TEMPO.CO, Yogyakarta - Menteri Dalam Negeri Tjahjo Kumolo mengajak masyarakat tak takut serta ragu lagi melawan gerakan fitnah dan ujaran kebencian menjelang pilkada 2018. "Calon kepala daerah harus bisa adu program, adu konsep. Jadi mari kita lawan (kampanye) yang sifatnya fitnah dan ujaran kebencian," ujar Tjahjo di Yogyakarta, Jumat, 29 Desember 2017.
Tjahjo menuturkan jangan sampai momen pilkada hanya milik para calon kepala daerah, sehingga mudah dipolitisasi untuk merusak persaudaraan di masyarakat. "Kami sudah sosialisasi, minta kepolisian periksa dan tindak tegas jika ada aduan dari masyarakat," ucapnya.
Tjahjo meminta, dengan potensialnya pilkada ditunggangi ujaran kebencian dan fitnah, hukum menjadi senjata utama untuk melawannya, terutama melalui delik aduan. "Kuncinya, masyarakat harus proaktif melaporkan," tuturnya.
Terlebih, kata Tjahjo, kalau ada pasangan calon yang terang-terangan berkampanye tidak soal program kerja, tapi menyerang lawan dengan fitnah dan ujaran kebencian. Baik secara langsung maupun lewat media sosial. "Kalau di lapangan terjadi satu-dua kasus gesekan, wajar. Tapi, kalau kampanye hitam, apalagi politik uang, itu harus dilawan," ucapnya.

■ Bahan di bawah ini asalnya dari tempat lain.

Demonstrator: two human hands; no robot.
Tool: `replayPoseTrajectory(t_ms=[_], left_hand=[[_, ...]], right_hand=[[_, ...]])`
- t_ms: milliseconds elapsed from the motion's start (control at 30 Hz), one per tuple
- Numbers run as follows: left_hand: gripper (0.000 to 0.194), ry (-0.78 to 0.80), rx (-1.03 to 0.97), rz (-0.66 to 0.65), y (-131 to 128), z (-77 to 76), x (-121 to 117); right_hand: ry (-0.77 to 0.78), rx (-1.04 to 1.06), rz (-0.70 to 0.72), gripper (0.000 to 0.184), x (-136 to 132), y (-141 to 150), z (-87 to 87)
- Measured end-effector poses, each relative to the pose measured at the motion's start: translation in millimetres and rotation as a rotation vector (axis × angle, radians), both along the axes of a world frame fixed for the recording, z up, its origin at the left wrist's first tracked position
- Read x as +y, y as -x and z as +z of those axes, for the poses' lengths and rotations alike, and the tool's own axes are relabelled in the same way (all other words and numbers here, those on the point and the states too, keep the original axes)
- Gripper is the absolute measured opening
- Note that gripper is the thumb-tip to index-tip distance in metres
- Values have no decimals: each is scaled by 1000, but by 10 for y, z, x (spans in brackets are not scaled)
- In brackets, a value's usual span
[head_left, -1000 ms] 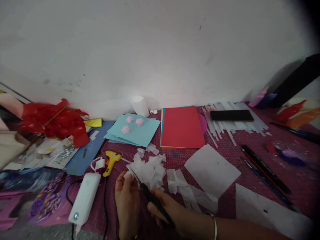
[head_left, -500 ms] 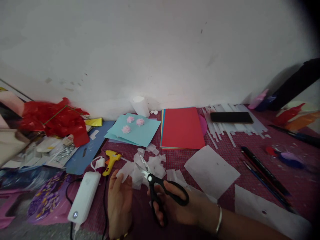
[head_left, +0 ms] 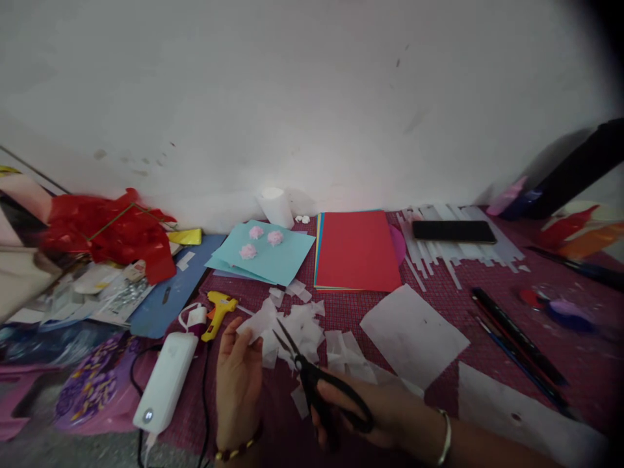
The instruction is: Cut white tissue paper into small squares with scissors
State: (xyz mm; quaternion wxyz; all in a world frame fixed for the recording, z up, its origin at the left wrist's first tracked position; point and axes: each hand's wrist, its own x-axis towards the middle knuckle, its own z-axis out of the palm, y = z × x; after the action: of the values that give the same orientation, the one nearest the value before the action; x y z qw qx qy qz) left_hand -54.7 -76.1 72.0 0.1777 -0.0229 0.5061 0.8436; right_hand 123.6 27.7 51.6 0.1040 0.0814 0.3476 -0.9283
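My right hand (head_left: pixel 348 403) grips a pair of black-handled scissors (head_left: pixel 312 377), its blades parted and pointing up and to the left over the scraps. In my left hand (head_left: pixel 238 361) a small piece of thin white paper (head_left: pixel 252 325) is pinched between thumb and fingers, left of the blades and apart from them. Beneath lies a loose heap of cut white paper pieces (head_left: pixel 297 328). More white paper strips (head_left: pixel 344 351) rest right of the heap. A larger white paper sheet (head_left: pixel 414 331) lies flat beyond them.
A yellow glue gun (head_left: pixel 220 313) and a white power bank (head_left: pixel 166 380) with cables sit to the left. Pink paper flowers (head_left: pixel 248 251) rest on light blue sheets (head_left: pixel 285 263). Behind are a red paper stack (head_left: pixel 358 250) and a phone (head_left: pixel 453 231); pens (head_left: pixel 519 341) lie at right.
The scissors were nearly closed at the paper in my left hand. They have since opened and pulled back to the right. My left hand shifted left, then slightly back right.
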Motion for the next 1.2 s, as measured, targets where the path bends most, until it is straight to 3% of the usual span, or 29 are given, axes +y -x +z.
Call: replayPoseTrajectory(t_ms=[100,267,367,833,1067,1200], left_hand=[[29,5,5,-3,-9,-26,8],[30,54,-11,-10,-102,-92,11],[33,52,-25,-15,-156,-127,10],[32,29,-32,-33,-167,-161,60],[31,35,-19,-25,-196,-150,90],[29,59,-15,-14,-150,-135,85]], right_hand=[[-184,-38,44,52,-47,17,86],[-505,-101,46,24,-83,166,189],[-586,-113,44,17,-114,256,173],[-544,-135,-29,16,-171,300,157],[-463,-124,-105,31,-272,349,-34],[-274,-79,-110,46,-260,344,-171]])
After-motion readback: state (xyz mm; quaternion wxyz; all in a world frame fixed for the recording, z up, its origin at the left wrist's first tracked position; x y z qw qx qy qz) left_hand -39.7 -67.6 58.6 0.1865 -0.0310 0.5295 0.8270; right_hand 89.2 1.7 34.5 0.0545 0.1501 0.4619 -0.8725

Mantan Ketua Mahkamah Konstitusi, Mahfud Md., menuturkan isu-isu primordialisme yang mengarah pada suku, agama, ras, dan antargolongan (SARA) memang menjadi hal yang paling diwaspadai dalam pilkada serentak 2018. Namun Mahfud melihat, dari data daerah yang dibeberkan Kementerian Dalam Negeri yang disebut daerah potensial isu SARA, seperti Jawa Barat, Jawa Timur, dan Jawa Tengah, ia tak bersepakat Jawa Timur masuk.
"Kalau Jawa Timur, antarcalonnya kan enggaka ada perbedaan ikatan primordial, sama-sama Jawa, muslim, dan kalangan NU (Nahdlatul Ulama). Cukup homogen di Jawa Timur, beda sama Jakarta," ujarnya.